Starting at the top of the data and ending with the line that holds "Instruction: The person", transcribe each line exactly; include both ends.

Dataset records
::::
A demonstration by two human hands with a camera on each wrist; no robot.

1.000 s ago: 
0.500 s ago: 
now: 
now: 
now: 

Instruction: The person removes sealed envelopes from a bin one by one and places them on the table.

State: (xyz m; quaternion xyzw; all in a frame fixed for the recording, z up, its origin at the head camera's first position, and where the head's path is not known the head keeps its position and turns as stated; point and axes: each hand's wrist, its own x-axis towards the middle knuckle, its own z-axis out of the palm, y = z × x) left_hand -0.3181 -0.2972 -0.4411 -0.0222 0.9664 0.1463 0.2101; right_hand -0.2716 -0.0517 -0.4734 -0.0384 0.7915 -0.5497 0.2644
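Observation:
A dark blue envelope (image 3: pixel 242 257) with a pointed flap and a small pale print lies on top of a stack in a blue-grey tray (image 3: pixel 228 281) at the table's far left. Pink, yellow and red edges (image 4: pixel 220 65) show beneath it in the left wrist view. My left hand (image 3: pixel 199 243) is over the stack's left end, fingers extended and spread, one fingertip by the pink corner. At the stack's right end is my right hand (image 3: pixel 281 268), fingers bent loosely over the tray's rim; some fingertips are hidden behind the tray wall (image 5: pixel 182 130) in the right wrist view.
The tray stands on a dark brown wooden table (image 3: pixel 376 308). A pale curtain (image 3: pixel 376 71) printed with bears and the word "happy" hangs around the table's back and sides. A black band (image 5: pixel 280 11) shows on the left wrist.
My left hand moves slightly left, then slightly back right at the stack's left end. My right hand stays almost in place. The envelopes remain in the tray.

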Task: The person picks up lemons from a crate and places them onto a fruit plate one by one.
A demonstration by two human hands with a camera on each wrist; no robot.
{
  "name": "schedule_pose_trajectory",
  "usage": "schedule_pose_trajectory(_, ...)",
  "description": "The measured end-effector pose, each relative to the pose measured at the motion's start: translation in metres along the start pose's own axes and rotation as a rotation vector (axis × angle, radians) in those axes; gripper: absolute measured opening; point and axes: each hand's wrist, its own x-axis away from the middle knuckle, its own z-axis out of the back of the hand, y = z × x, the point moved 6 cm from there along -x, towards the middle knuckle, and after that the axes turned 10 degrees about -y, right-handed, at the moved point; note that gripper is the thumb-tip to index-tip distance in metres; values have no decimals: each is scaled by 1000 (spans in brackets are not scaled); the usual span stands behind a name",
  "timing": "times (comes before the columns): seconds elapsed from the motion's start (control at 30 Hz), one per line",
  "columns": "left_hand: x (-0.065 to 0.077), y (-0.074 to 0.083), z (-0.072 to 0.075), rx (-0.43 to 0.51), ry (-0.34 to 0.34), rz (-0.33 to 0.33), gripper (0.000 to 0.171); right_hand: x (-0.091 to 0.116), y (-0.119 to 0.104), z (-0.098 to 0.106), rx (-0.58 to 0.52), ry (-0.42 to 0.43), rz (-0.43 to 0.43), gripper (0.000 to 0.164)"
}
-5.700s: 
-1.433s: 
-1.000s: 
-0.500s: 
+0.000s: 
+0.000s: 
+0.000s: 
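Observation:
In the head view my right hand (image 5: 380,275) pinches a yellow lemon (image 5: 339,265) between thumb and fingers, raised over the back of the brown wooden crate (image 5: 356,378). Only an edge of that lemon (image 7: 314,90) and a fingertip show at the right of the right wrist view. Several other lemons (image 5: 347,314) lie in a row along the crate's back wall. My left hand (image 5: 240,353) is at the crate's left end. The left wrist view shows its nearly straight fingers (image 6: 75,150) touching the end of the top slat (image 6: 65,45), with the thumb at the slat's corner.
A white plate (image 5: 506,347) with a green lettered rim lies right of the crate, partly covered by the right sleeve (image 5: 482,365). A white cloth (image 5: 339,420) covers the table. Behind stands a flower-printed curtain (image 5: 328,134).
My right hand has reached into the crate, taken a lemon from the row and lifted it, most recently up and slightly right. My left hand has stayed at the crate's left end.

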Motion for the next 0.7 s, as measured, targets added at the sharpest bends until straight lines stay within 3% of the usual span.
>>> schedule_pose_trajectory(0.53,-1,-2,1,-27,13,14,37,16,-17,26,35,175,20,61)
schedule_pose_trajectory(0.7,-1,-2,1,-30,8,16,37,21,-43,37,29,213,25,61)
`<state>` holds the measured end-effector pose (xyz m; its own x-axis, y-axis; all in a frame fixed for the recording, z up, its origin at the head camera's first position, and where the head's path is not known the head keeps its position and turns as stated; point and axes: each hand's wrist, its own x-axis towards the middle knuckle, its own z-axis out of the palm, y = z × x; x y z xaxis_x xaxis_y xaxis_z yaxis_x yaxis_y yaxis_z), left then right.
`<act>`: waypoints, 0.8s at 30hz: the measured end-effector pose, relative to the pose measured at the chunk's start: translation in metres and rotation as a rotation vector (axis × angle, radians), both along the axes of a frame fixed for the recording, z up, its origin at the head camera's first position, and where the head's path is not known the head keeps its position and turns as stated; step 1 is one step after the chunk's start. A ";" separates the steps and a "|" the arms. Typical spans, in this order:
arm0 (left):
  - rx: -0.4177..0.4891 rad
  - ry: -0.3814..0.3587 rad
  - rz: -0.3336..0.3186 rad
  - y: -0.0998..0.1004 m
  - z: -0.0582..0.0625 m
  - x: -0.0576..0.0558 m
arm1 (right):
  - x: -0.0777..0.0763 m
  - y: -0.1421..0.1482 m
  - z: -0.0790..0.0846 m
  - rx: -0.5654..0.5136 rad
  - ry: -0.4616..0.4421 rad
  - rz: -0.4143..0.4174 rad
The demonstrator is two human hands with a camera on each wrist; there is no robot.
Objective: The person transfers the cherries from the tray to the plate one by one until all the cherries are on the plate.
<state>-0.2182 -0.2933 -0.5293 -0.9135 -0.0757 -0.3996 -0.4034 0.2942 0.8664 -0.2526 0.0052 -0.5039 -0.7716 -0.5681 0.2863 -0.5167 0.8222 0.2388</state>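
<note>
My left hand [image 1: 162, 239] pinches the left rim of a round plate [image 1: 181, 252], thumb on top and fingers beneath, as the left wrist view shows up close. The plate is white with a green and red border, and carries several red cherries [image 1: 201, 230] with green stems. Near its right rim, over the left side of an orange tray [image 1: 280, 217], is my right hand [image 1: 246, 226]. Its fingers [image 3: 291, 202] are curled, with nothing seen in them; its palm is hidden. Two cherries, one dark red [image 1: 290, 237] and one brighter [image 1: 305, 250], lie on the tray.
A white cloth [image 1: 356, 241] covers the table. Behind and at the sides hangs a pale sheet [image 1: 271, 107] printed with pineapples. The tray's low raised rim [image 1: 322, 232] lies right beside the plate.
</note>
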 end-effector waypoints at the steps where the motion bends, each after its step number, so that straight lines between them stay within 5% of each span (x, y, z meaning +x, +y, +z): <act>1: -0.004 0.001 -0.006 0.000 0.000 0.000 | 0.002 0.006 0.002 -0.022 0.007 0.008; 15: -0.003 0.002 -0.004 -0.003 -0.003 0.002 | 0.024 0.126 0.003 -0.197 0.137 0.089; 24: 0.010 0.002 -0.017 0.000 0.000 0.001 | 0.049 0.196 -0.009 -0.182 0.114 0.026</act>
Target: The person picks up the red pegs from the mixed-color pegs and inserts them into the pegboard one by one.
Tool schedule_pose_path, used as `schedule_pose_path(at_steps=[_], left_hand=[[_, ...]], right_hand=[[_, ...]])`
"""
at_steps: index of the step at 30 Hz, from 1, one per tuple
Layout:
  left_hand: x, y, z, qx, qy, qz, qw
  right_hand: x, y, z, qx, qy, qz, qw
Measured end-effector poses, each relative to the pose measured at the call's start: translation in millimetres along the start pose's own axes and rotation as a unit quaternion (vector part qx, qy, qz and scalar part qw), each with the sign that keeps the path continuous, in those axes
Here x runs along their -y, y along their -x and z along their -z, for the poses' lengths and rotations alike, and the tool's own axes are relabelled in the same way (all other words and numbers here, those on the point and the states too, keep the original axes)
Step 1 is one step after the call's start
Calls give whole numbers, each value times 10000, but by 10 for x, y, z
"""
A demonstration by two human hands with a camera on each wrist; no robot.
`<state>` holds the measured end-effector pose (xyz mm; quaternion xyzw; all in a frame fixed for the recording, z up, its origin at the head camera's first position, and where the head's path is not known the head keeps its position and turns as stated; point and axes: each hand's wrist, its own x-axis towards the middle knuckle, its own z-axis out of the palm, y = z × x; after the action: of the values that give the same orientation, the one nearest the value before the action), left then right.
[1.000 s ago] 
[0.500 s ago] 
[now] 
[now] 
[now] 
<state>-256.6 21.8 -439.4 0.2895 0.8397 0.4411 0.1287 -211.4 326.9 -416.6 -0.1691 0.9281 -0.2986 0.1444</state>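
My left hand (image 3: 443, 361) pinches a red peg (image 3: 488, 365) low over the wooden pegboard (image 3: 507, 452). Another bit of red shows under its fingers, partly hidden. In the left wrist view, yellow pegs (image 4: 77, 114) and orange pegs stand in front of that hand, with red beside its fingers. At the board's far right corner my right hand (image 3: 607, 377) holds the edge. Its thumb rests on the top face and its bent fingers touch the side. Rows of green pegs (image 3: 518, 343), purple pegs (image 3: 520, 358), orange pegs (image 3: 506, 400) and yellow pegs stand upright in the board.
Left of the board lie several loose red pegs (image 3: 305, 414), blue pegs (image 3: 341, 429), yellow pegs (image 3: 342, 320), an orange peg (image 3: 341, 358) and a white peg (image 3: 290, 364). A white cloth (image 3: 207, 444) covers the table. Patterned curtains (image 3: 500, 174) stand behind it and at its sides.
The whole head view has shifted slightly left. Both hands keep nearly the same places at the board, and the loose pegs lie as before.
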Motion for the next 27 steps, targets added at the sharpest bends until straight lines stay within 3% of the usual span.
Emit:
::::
SOLUTION FOR THIS TASK –
A demonstration by two human hands with a camera on each wrist; no robot.

1.000 s ago: 
0.500 s ago: 
now: 
now: 
now: 

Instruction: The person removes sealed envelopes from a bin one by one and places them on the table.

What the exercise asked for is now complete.